- **ACTIVITY**:
Below are the records; copy every line in them that holds the string "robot".

- **DATASET EXTRACT**:
● ● ●
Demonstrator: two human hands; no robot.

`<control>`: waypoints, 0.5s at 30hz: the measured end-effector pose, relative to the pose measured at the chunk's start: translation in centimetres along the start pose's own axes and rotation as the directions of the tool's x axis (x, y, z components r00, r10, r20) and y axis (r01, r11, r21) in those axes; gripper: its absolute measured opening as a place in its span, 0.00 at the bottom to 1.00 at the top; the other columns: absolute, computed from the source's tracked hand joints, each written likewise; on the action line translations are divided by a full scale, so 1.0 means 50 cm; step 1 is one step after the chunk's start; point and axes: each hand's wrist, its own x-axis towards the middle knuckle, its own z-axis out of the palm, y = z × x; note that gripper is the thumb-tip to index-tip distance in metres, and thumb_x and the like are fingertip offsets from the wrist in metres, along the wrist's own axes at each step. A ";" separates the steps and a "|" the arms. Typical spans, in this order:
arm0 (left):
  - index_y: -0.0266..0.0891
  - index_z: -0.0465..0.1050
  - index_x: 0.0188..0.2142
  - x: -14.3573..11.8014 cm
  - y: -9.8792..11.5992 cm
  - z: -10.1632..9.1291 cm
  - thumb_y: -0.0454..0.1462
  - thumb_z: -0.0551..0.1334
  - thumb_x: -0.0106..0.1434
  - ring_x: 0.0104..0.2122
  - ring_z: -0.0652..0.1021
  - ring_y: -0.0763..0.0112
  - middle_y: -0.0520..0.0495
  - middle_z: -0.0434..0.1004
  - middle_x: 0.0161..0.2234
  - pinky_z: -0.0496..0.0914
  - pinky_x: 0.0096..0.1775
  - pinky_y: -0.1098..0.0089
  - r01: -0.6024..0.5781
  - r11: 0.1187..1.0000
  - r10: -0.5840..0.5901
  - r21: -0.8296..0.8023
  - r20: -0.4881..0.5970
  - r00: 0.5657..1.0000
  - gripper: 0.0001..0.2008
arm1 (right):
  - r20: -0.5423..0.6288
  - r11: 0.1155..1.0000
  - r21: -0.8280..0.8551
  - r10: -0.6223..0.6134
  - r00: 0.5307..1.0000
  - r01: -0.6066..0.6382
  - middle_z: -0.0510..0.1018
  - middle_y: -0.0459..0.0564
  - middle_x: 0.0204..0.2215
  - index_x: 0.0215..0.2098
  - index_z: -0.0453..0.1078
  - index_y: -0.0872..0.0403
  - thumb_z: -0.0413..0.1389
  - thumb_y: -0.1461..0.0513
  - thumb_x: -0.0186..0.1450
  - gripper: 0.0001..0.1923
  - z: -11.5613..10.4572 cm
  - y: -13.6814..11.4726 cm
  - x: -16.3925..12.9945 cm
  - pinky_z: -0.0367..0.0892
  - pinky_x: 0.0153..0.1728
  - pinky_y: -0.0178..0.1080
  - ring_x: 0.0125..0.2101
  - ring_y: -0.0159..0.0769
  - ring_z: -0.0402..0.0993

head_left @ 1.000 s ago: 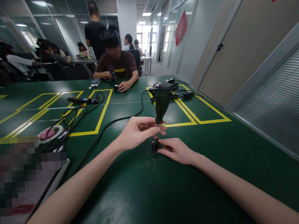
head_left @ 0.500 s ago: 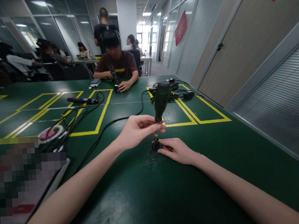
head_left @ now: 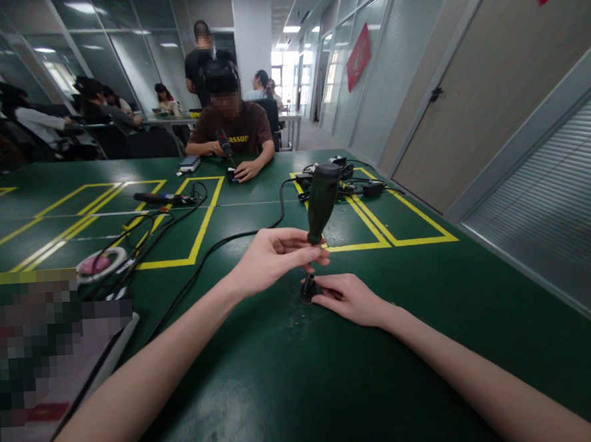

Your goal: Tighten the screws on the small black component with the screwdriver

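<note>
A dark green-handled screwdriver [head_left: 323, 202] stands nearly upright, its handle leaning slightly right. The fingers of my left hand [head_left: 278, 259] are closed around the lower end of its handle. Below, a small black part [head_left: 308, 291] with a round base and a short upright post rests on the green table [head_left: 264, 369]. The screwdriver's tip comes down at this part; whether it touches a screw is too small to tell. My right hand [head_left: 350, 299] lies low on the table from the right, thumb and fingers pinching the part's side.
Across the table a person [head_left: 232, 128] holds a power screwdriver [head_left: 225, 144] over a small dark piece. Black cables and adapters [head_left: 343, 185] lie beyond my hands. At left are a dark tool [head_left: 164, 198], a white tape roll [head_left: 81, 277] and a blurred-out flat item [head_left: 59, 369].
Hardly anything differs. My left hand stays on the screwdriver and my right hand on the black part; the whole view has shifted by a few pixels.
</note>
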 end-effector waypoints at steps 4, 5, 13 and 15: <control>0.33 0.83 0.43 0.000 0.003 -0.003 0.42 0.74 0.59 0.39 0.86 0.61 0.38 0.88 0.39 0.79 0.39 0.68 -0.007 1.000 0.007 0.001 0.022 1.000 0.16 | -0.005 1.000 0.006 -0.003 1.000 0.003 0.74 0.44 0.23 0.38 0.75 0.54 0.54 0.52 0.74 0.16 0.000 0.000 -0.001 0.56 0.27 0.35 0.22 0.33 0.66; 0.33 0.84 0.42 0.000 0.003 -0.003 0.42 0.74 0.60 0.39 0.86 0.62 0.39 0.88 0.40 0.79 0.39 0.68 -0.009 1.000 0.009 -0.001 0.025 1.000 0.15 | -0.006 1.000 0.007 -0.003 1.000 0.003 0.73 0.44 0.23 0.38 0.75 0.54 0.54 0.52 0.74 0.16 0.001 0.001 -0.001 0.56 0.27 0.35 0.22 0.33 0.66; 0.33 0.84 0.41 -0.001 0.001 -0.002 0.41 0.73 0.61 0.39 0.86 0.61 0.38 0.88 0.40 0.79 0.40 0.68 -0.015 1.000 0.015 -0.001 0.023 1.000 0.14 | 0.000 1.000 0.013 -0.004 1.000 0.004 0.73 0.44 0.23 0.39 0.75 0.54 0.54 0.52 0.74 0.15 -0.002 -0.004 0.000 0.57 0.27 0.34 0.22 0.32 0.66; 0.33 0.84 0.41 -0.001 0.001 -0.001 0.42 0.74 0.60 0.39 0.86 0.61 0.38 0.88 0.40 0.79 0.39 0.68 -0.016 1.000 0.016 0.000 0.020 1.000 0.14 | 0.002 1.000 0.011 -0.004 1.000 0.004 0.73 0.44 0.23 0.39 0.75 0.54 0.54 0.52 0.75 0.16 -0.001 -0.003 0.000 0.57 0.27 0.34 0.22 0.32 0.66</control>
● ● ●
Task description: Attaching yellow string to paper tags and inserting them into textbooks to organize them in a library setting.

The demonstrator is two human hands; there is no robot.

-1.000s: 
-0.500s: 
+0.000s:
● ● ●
- **ANSWER FOR THIS EXERCISE**:
Demonstrator: two human hands; no robot.
The demonstrator is two human hands; there is no robot.

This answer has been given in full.